Spiritual Geography. The autobiography, long out of print and first published about 40 years ago, reveals still another James, dissimilar though at times more trenchant than the Henry Adams of the Education. It covers little more than James's first 26 years, and its editor, F. W. Dupee, an able biographer of James, concedes that it is written in the novelist's "late late style," which makes some of its insights tortuous though rewarding. But the book offers undivided nostalgic charm in its portrait of the carriage-trade world of pre-Civil War New York. And for those who relish tranquillity recollected in tranquillity, it affords a rare glimpse of the quietest fecundity in nature, an artist sinking roots in the soil of his creative imagination.
"He is a native of the James family and has no other country," said brother William of Henry. As spiritual geography this was true enough, but in point of physical fact, Henry's boyhood was spent in a roomy house on Manhattan's 14th Street.
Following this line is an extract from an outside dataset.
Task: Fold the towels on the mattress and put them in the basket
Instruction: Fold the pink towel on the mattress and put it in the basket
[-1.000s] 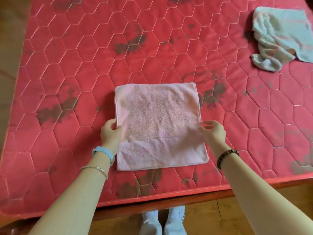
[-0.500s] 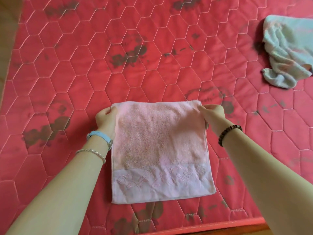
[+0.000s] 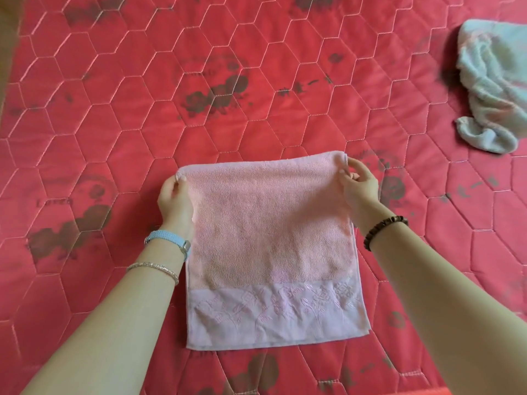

Though he was "a very town-bred small person," little Henry had to walk no farther north than the corner of 18th Street and Fourth Avenue to find an estate with "grounds," and peep wide-eyed through the iron railing at an esoteric menagerie of fawns, peacocks and guinea fowl. But usually the James boys romped close to home, and little Henry tagged behind "big brother Bill" like a shadow.